*INSTRUCTIONS TO FOLLOW*. Only the lines below from the one containing "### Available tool" to the one containing "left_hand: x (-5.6" should be repeated, both included and unchanged.

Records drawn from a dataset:
================
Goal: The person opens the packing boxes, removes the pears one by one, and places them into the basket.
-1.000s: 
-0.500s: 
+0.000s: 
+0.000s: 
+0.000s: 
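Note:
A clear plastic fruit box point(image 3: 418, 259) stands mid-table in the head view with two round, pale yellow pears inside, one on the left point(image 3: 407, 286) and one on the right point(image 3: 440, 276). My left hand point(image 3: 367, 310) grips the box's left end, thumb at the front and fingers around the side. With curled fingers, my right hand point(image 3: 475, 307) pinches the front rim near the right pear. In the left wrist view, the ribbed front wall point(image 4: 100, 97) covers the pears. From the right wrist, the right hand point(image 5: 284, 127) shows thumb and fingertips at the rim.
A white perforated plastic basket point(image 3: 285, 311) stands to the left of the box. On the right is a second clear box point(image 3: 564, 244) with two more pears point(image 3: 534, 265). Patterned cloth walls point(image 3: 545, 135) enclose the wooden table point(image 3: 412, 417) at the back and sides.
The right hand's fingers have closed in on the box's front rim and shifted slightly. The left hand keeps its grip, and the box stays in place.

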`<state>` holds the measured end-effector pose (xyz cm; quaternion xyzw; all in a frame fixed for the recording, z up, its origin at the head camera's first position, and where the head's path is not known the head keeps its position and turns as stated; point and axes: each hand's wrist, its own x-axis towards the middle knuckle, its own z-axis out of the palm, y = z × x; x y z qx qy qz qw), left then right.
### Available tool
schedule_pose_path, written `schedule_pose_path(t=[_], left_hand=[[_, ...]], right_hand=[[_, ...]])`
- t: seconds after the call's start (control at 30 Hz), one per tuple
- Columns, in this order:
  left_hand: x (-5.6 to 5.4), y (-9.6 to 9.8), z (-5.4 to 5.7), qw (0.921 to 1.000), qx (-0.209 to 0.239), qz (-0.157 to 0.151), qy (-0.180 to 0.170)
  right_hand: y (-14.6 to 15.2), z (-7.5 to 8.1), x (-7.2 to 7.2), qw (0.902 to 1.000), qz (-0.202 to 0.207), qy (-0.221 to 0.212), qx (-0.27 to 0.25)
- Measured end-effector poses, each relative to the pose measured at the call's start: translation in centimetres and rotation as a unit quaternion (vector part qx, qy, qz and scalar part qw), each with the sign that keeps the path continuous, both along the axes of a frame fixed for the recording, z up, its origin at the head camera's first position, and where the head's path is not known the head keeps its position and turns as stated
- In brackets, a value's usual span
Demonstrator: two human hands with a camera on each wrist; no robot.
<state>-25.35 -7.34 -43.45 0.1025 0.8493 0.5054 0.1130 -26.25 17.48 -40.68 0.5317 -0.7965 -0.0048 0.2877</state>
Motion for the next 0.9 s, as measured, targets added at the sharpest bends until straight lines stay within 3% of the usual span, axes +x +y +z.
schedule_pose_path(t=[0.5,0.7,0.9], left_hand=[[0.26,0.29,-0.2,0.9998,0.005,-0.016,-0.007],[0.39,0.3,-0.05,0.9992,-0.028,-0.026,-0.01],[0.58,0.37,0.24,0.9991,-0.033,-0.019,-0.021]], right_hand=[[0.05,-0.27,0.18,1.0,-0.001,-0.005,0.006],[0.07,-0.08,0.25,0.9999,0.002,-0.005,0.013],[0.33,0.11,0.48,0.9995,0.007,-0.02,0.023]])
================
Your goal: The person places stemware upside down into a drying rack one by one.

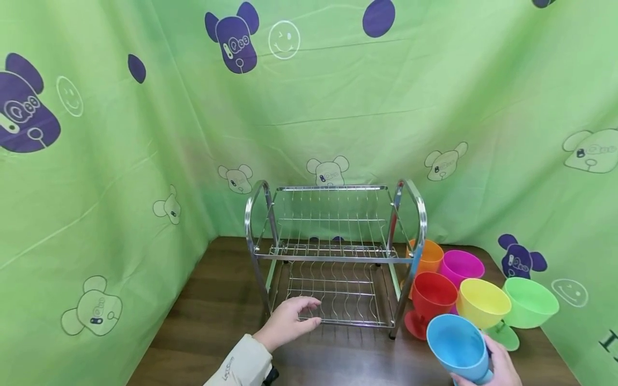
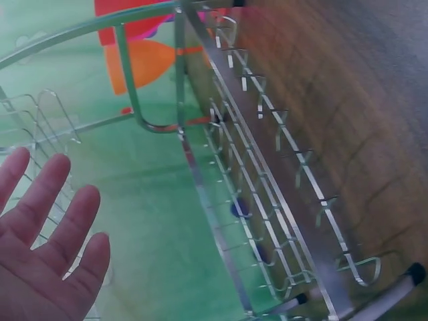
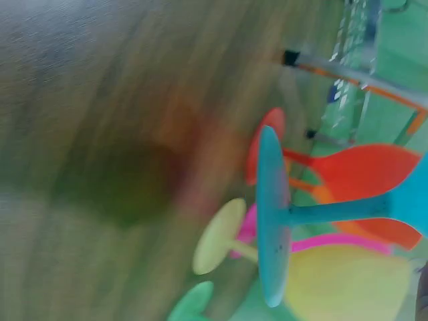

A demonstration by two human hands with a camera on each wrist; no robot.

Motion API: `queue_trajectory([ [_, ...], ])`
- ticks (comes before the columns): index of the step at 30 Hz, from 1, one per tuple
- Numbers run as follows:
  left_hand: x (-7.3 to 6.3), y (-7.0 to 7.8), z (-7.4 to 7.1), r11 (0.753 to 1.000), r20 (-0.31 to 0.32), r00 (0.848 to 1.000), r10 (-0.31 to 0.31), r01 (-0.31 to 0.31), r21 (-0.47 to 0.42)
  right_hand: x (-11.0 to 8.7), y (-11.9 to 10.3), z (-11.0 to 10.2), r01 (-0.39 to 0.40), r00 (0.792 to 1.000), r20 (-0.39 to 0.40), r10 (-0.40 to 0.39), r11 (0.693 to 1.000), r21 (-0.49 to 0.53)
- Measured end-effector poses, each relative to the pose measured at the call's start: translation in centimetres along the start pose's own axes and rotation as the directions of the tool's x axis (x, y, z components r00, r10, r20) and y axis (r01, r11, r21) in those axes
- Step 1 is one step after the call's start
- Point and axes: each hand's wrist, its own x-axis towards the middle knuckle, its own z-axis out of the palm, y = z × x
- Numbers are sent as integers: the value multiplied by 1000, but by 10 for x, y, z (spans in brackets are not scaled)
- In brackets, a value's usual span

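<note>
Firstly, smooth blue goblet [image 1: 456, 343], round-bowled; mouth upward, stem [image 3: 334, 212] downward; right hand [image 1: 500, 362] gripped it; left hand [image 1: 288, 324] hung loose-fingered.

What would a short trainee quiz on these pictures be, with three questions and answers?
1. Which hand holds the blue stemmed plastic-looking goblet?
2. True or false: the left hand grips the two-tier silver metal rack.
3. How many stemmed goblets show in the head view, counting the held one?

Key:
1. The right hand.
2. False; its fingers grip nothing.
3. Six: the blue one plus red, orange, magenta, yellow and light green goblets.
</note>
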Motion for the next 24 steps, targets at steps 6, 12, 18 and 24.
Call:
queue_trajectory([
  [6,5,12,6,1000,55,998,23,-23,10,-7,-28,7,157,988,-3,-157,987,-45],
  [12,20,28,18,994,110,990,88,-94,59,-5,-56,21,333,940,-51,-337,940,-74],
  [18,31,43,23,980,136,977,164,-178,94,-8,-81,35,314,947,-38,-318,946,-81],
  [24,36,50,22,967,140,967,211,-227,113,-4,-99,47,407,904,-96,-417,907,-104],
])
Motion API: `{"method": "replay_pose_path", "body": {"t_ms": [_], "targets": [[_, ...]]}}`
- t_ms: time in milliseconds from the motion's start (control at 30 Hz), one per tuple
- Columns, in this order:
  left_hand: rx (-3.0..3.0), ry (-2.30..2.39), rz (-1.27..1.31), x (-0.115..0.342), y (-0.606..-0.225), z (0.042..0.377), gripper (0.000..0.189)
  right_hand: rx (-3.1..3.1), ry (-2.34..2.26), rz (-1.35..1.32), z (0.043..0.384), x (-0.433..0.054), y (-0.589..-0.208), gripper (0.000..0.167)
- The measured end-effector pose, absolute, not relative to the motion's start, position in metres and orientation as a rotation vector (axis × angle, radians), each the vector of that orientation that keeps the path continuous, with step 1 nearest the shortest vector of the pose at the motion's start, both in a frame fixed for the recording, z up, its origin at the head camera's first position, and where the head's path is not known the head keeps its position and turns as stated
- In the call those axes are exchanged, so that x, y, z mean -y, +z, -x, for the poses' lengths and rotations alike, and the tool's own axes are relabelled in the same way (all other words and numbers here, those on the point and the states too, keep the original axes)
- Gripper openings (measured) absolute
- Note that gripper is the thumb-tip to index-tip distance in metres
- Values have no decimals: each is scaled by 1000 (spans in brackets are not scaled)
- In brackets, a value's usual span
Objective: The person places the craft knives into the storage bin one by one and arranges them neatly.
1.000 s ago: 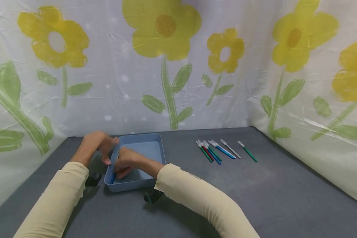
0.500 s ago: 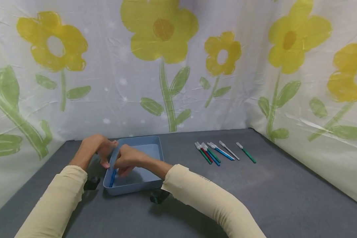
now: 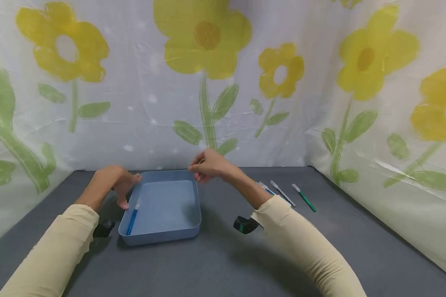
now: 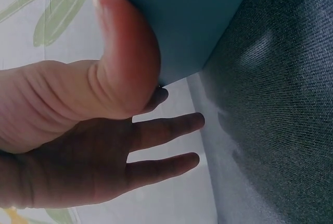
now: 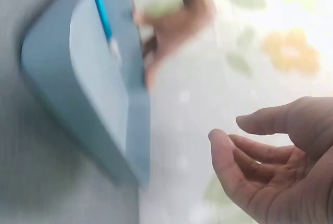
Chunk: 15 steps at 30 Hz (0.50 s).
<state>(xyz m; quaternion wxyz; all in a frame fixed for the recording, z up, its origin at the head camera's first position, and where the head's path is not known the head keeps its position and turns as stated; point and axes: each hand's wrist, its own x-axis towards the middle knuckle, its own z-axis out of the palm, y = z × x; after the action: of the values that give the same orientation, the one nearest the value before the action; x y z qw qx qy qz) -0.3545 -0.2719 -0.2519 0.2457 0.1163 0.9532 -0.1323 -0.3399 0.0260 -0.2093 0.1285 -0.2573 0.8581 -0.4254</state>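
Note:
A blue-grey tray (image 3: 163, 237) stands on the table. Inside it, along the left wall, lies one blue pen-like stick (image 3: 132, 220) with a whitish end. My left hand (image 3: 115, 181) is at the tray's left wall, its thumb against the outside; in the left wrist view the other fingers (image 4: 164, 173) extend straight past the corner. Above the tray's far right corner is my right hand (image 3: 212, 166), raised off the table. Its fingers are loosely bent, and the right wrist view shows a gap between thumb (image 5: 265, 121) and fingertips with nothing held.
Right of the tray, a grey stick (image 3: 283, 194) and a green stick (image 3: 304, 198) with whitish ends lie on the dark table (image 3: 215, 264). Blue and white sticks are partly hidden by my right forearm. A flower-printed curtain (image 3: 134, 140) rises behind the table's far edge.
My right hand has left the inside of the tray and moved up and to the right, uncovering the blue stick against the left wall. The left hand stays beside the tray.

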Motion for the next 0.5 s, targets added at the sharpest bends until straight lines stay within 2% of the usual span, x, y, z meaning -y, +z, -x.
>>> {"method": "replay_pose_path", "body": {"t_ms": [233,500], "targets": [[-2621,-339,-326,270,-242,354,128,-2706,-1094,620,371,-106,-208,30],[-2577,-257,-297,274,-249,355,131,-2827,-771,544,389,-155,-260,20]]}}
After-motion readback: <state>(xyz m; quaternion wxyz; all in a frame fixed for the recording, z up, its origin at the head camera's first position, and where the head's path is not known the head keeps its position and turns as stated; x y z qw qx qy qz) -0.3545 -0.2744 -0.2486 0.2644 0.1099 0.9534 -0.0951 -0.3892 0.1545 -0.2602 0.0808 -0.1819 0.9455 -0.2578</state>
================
*TASK ANSWER*.
### Available tool
schedule_pose_path, written `schedule_pose_path(t=[_], left_hand=[[_, ...]], right_hand=[[_, ...]])`
- t: seconds after the call's start (control at 30 Hz), one per tuple
- Columns, in this order:
  left_hand: x (-5.6 to 5.4), y (-9.6 to 9.8), z (-5.4 to 5.7), qw (0.921 to 1.000), qx (-0.209 to 0.239), qz (-0.157 to 0.151), qy (-0.180 to 0.170)

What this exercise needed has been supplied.